A public ledger known for Bitcoin, without the Bitcoin.

by Peter Rugg
Getty

The future of Bitcoin is a long way from secure, but the true value of the digital cryptocurrency lies in the accounting system behind it.

For those of you clinging to good old-fashioned folding money, every Bitcoin transaction ever made is recorded on a public ledger called blockchain. Supporters have argued blockchain could save the world from another financial crisis like the Great Recession of 2008 because it would force transparency on a system politicians can’t or won’t regulate.

IBM announced today that it will “contribute tens of thousands of lines of its existing codebase and its corresponding intellectual property to this open source community.” Called the “Open Ledger Project,” and overseen by the Linux Foundation, the project includes major tech and banking giants. In essence, the Open Ledger Project will ostensibly lead to the creation of a pseudo-private (?) but open-source ledger that is likely to have applications beyond its participants, according to reports.

London startup Everledger is already using the platform as a way to prove provenance and prevent insurance fraud. Now those same big-name banks like JP Morgan, Wells Fargo, and State Street are helping build a blockchain alternative in a team-up with tech firms including IBM, Intel, and Cisco.
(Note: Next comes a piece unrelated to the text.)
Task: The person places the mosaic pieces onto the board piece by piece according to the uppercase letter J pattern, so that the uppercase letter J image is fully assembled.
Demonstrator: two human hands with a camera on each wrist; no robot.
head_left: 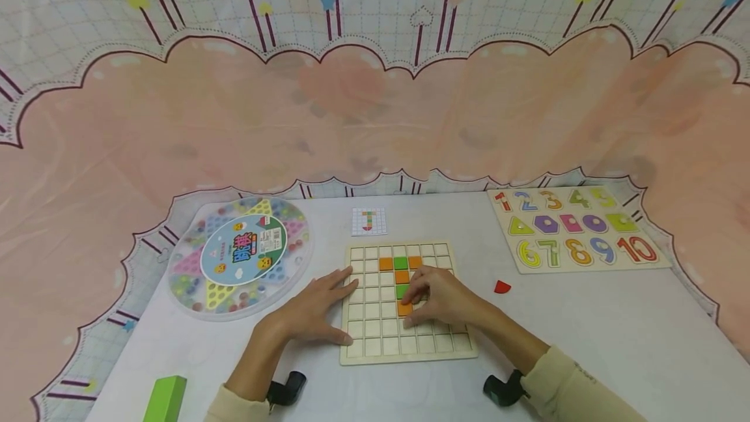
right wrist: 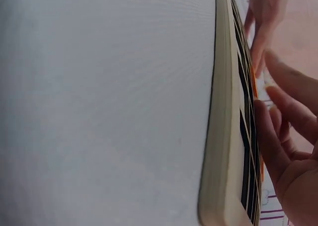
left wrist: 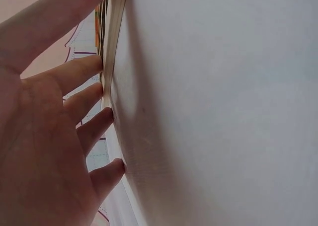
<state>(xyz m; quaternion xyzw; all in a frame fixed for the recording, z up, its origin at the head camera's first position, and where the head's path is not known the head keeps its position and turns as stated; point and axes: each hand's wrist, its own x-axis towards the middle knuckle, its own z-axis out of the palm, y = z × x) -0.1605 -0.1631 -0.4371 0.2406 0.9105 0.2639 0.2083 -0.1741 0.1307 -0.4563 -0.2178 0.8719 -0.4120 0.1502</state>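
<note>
A wooden grid board (head_left: 368, 348) lies flat on the table. Orange and green square tiles sit in its cells: a short row near the top, with a column running down from the row's middle. At the column's lower end, my right hand (head_left: 442, 298) pinches an orange tile (head_left: 405, 309) between thumb and fingers, low over the cells. In the right wrist view, the curled fingers (right wrist: 273, 136) are by the board's top face. My left hand (head_left: 310, 308) rests spread along the board's left edge; in the left wrist view its fingertips (left wrist: 107, 114) touch that edge.
Behind the board lies a small pattern card (head_left: 369, 221). A red quarter-round piece (head_left: 502, 287) lies to the right, below a number puzzle board (head_left: 592, 264). At left are a round marble game box (head_left: 243, 259) and a green block (head_left: 166, 399).
</note>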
Here’s an in-depth primer on Bitcoin tech:

“The current blockchain is a great design pattern,” Jerry Cuomo, vice president and chief technology officer of IBM’s software group, told Wired. “Now, how do we make that real for business? What are the key attributes needed to make that happen? That’s what this organization is about.”
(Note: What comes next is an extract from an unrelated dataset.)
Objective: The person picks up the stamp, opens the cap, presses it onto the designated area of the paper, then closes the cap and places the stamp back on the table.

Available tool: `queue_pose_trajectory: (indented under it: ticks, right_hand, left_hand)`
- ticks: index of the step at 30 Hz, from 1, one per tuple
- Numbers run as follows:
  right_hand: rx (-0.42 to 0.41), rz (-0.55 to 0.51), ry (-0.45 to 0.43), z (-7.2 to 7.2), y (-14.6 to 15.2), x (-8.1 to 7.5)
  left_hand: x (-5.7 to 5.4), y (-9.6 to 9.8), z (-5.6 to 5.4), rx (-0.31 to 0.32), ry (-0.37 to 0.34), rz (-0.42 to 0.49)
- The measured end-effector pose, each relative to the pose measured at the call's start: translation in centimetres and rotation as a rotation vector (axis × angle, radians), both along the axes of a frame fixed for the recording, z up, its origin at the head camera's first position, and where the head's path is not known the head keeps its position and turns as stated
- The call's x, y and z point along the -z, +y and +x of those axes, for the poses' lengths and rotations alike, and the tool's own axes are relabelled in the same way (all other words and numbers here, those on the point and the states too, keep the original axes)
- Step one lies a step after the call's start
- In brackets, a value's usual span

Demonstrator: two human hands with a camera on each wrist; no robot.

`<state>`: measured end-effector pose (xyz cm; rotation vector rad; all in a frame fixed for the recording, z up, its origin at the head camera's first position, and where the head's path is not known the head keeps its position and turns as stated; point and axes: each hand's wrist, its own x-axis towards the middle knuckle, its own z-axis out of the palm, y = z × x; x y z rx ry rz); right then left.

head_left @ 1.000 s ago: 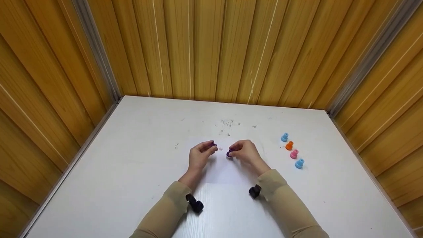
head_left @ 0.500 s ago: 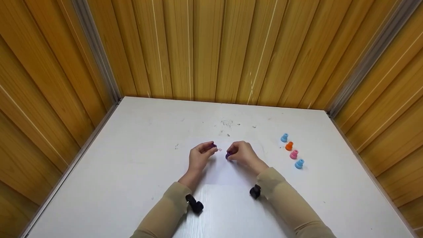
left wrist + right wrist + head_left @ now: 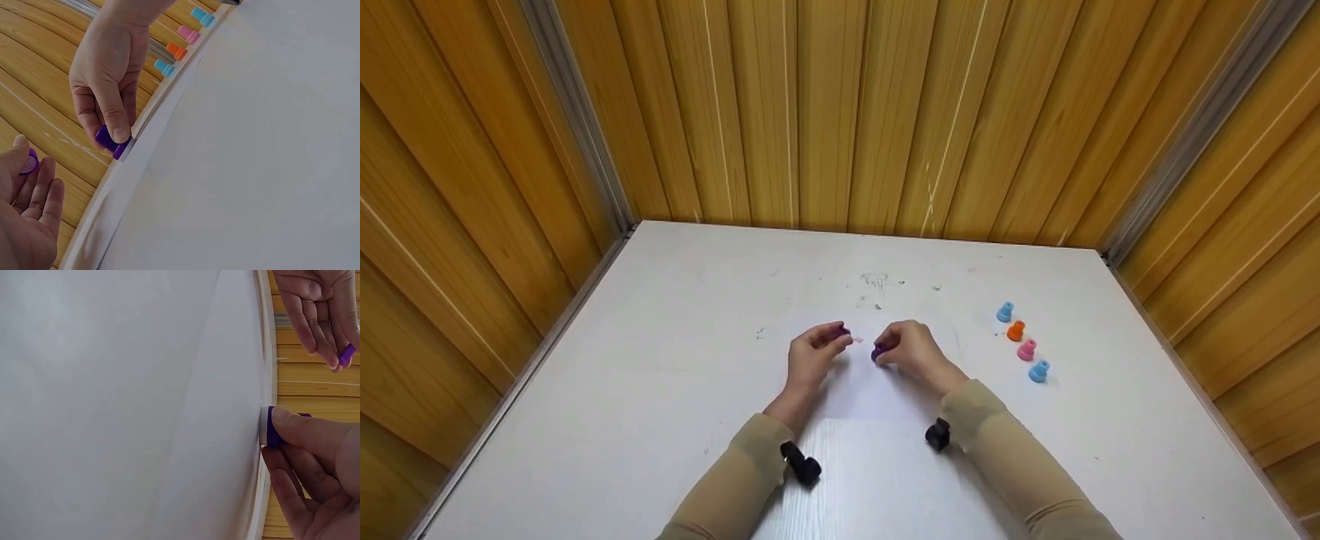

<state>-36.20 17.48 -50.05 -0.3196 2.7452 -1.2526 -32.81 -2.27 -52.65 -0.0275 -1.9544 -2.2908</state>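
My right hand [image 3: 919, 351] pinches a purple toy stamp [image 3: 115, 142] between thumb and fingers, its pale base at the sheet of white paper [image 3: 855, 397]. In the right wrist view that base [image 3: 264, 426] faces the paper, and I cannot tell whether it is pressed down. To its left, my left hand [image 3: 811, 361] pinches a small round purple cap [image 3: 30, 162] just above the sheet; a pinkish design shows on its face in the left wrist view. A faint reddish mark [image 3: 858, 340] lies on the paper between both hands.
Several more stamps stand in a slanting row to the right: a blue one [image 3: 1005, 312], an orange one [image 3: 1016, 331], a pink one [image 3: 1027, 349] and another blue one [image 3: 1039, 371]. Wood-look panels [image 3: 825, 112] close off the white table's [image 3: 585, 420] back and sides.
Over the last second my right hand has shifted slightly nearer the body and turned with the stamp. My left hand stays almost still with the cap.
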Motion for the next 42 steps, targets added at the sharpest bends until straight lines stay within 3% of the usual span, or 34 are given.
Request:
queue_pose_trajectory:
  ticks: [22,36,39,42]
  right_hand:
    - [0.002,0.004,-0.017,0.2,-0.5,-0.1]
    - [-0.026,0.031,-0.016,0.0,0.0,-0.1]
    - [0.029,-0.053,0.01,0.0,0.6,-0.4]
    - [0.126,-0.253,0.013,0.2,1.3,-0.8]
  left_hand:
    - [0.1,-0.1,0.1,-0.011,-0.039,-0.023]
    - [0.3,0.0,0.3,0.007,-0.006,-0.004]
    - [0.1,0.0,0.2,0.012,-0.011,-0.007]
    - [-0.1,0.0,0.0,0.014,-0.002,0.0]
As Wired notes, it’s telling that these companies are choosing to build an entirely new ledger system instead of just using blockchain. The Open Ledger Project will, like blockchain, be open-source, which is the good news. But with giants at the center it’s more likely they can exert influence to shape it in the direction they chose. IBM’s approach aims to have a ledger used by a wide array of organizations as it needs multiple parties interacting and watching trades to give it credibility. For now, only IBM and Digital Asset Holdings have pledged existing code and technology to the project.

“I don’t have a strong opinion on cryptocurrencies, but I have a strong opinion on the blockchain as a solution for contracts and supply chains and the internet of things,” Cuomo told Fortune. “I think Bitcoin is an interesting application for blockchain but there are thousands of applications and wider use cases beyond that.”